Brief: Among the records below, find the line that has "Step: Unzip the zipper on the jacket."; from there, give the lines again exactly, and stop after the line that has "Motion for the".
<<<<
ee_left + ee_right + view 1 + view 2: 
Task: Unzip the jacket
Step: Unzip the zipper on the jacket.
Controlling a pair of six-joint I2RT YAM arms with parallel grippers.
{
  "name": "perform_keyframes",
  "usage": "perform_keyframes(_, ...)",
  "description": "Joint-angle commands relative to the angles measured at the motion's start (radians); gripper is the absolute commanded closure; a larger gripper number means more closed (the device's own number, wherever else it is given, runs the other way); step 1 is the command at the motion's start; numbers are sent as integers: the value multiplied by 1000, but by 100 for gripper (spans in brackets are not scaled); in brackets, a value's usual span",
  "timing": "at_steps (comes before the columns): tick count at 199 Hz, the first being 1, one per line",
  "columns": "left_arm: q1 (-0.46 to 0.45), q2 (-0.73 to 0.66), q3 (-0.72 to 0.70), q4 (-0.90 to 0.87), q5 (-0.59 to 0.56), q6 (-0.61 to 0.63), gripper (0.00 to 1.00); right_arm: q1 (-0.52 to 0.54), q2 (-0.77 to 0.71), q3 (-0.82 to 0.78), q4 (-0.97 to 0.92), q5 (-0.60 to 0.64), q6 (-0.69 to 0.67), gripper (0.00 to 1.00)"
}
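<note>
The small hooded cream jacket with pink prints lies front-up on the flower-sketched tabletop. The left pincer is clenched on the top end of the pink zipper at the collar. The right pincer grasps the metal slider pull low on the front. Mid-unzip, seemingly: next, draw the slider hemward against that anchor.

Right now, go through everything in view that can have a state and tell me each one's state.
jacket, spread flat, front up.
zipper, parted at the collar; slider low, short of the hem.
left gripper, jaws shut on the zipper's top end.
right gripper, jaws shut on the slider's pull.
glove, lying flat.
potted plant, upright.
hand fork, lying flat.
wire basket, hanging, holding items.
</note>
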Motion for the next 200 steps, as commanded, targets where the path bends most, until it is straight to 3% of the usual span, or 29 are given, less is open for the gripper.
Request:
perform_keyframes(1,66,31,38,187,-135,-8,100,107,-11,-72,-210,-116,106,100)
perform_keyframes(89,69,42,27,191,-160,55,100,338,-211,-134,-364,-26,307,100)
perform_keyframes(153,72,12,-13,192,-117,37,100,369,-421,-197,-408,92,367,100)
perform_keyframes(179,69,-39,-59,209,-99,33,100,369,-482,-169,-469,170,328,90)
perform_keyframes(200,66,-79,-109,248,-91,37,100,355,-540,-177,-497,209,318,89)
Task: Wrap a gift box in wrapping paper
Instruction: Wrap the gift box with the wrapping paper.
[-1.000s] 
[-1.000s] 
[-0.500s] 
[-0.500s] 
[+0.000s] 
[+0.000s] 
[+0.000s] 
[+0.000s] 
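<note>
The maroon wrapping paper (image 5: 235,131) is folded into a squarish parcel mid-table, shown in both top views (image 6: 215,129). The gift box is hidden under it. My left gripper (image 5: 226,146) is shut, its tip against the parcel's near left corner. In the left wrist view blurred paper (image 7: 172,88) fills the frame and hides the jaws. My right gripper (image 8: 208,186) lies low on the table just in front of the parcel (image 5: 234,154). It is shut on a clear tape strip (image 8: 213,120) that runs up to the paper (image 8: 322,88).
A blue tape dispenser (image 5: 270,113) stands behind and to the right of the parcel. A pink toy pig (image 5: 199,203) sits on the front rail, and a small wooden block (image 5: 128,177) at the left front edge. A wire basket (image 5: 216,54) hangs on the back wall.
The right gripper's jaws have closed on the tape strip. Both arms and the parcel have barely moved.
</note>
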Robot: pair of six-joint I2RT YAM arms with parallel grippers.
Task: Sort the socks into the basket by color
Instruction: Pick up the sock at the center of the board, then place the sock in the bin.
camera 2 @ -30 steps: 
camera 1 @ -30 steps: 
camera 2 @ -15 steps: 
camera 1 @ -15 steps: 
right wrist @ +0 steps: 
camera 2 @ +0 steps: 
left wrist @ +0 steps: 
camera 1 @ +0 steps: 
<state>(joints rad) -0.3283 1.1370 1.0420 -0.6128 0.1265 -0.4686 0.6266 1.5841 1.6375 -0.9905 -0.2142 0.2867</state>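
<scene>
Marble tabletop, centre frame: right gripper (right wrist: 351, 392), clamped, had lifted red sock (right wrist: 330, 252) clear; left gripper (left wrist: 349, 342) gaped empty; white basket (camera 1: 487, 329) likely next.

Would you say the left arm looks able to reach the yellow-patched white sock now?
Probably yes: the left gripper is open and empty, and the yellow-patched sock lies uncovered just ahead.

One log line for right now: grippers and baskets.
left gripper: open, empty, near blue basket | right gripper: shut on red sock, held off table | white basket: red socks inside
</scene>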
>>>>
Result for this task:
Step: Unzip the zipper on the jacket.
Controlling a pair of six-joint I2RT YAM arms with parallel grippers.
{
  "name": "perform_keyframes",
  "usage": "perform_keyframes(_, ...)",
  "description": "Joint-angle commands relative to the angles measured at the motion's start (radians); gripper is the absolute commanded closure; a larger gripper number means more closed (the device's own number, wherever else it is given, runs the other way); step 1 is the command at the motion's start; numbers are sent as integers: the value multiplied by 1000, but by 100 for gripper (spans in brackets are not scaled); in brackets, a value's usual span",
  "timing": "at_steps (comes before the columns): tick count at 199 Hz, the first being 1, one per line",
  "columns": "left_arm: q1 (-0.46 to 0.45), q2 (-0.73 to 0.66), q3 (-0.72 to 0.70), q4 (-0.90 to 0.87), q5 (-0.59 to 0.56), q6 (-0.61 to 0.63), gripper (0.00 to 1.00); right_arm: q1 (-0.52 to 0.54), q2 (-0.77 to 0.71), q3 (-0.82 to 0.78), q4 (-0.97 to 0.92), q5 (-0.60 to 0.64), q6 (-0.69 to 0.67), gripper (0.00 to 1.00)"
}
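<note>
The small hooded cream jacket with pink prints lies front-up on the flower-sketched tabletop. The left pincer is clenched on the top end of the pink zipper at the collar. The right pincer grasps the metal slider pull low on the front. Mid-unzip, seemingly: next, draw the slider hemward against that anchor.

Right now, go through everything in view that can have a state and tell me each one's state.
jacket, spread flat, front up.
zipper, parted at the collar; slider low, short of the hem.
left gripper, jaws shut on the zipper's top end.
right gripper, jaws shut on the slider's pull.
glove, lying flat.
potted plant, upright.
hand fork, lying flat.
wire basket, hanging, holding items.
</note>
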Motion for the next 200 steps, as commanded, targets where the path bends most, until it is straight to 3% of the usual span, or 29 are given, less is open for the gripper.

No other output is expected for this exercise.